The constable gestured to the joggers. ‘They were dragging the body out of the water when we arrived. We just told them to drop it and come away.’
Rose nodded. She took in the little group of joggers, dog-walker and lock-keeper. You could almost see them bristling with self-importance. They weren’t going anywhere, she thought, and in any case there was a second plod who seemed to be standing guard over them.
She went into the mobile incident room — at least it was dry there — removed her quilted raincoat and pulled the obligatory white paper suit over her indoor clothes. Fortunately she was wearing a trouser suit that day, which made things easier, and certainly she was considerably more suitably dressed than she had been when she was called to the first murder. By the time she stepped out of the truck the tent had been properly erected and the crime scene taped off according to her instructions. She stepped over the tape fence, shoulders hunched against the weather, glad of the shelter the tent gave, however inadequate.

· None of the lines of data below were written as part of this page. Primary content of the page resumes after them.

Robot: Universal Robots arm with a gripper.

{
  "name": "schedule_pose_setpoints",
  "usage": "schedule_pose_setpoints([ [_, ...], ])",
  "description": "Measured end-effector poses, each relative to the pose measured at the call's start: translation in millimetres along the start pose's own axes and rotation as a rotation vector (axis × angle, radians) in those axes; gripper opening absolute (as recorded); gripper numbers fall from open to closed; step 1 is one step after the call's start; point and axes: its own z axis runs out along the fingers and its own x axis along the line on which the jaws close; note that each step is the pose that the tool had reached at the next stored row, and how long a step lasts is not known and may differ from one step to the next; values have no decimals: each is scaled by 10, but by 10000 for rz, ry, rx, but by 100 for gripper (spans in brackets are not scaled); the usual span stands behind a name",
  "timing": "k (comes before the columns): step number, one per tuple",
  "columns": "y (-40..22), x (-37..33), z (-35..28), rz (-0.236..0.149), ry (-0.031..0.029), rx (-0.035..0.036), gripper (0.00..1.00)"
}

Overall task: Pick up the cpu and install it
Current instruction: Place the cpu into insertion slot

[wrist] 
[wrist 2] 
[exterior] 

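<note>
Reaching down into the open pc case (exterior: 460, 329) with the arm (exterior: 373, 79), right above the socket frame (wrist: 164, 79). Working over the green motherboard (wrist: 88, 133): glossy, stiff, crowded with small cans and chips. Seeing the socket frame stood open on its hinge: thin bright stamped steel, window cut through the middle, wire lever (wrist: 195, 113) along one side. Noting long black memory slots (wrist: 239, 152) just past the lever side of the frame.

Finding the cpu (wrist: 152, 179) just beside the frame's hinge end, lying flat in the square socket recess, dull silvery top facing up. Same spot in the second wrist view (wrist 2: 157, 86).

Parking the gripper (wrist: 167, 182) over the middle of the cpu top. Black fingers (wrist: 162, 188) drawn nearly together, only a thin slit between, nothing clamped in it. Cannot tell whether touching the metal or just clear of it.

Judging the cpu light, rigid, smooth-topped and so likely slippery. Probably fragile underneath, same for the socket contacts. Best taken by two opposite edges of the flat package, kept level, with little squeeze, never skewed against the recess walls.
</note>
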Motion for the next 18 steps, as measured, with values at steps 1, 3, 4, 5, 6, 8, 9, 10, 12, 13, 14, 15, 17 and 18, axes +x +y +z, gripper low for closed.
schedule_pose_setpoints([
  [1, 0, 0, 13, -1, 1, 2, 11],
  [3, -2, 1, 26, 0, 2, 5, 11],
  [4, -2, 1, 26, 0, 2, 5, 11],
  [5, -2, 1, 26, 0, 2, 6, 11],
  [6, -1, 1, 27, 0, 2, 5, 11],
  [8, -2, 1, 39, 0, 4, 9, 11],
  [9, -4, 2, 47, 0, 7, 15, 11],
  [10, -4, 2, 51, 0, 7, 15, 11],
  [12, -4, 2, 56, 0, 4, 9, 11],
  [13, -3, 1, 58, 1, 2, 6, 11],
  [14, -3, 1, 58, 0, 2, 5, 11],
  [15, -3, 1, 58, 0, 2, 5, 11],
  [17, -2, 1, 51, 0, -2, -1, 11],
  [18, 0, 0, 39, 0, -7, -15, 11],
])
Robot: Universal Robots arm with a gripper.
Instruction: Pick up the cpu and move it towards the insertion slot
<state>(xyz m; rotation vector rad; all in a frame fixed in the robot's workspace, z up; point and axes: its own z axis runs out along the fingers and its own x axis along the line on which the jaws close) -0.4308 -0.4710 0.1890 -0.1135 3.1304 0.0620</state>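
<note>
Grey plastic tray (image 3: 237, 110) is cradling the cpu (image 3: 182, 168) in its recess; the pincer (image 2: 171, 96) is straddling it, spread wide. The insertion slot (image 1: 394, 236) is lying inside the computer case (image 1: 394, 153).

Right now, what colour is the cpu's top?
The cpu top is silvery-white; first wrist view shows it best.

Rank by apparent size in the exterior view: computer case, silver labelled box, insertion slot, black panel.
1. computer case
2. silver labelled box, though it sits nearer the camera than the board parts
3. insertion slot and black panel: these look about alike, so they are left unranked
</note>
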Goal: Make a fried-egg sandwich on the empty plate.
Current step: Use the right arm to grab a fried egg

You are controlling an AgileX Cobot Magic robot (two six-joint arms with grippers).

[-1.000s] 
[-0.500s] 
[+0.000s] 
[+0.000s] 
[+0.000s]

The demands of modem forensic investigation did not pay much heed to climatic conditions. There was a limit to how many layers of clothing you could keep on beneath the requisite paper suits. Rose tried not to think about her own physical discomfort, although she did fleetingly wonder if it were actually a statistical fact that outdoors murders almost always happened in the winter or if it were just her imagination. Hers and the Cataldis’.
Taking a deep breath, she looked down at the body lying at her feet. Almost certainly the corpse was male. More than that, there was little she could be certain of and she wasn’t going to touch anything until Carmen Brown arrived. But as she bent over the body she was almost sure the observant young constable — presumably the one who had greeted her at the scene — was about to be proven right. There was definitely a hole in the back of the leather coat the dead man was wearing. Everything pointed to a stabbing just like the other two.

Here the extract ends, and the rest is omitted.